Daylight next morning brought us to Bloemfontein and civilization, and what impressed me most was the fact of daily newspapers being sold at a bookstall, which sight I had not seen for many months.

On arriving at Cape Town, I was most hospitably entertained at Groot Schuurr by Colonel Frank Rhodes, in the absence of his brother.
This mansion had been a convalescent home for many officers ever since the war began.

There I passed a busy ten days in seeing heaps of friends, and I had several interviews with Sir Alfred Milner, to whom events of the siege and relief of Mafeking were of specially deep interest.
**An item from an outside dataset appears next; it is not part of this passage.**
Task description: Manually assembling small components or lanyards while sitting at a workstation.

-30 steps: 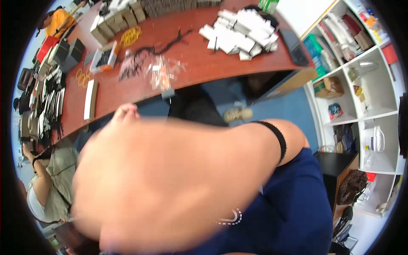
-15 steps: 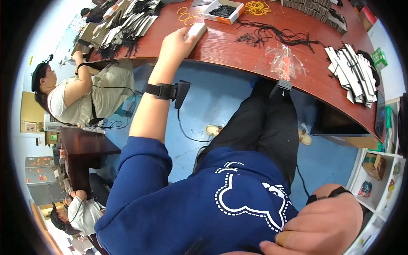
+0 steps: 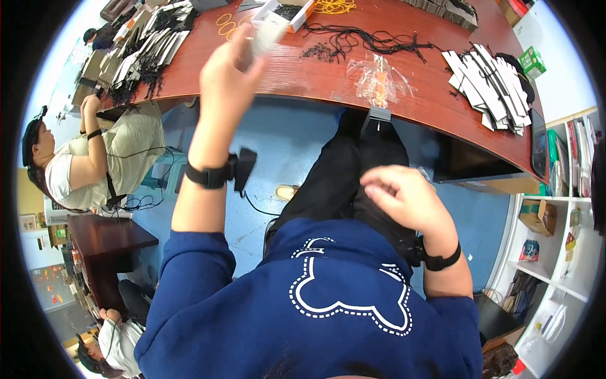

I gave him as a memento a small Mauser bullet mounted as a scarf-pin, and before leaving for England I received from him the following letter: "GOVERNMENT HOUSE, "CAPE TOWN, "_November 7, 1900._ "DEAR LADY SARAH, "How very kind of you to think of giving me that interesting relic of Mafeking! It will indeed revive memories of anxiety, as well as of the intensest feeling of relief and thankfulness that I have ever experienced.
"Hoping we shall meet again when 'distress and strain are over,' "I am, "Yours very sincerely, "ALFRED MILNER." Much of my time was also occupied in corresponding with Mafeking about the distribution of the fund which was being energetically collected in London by my sister, Lady Georgiana Curzon.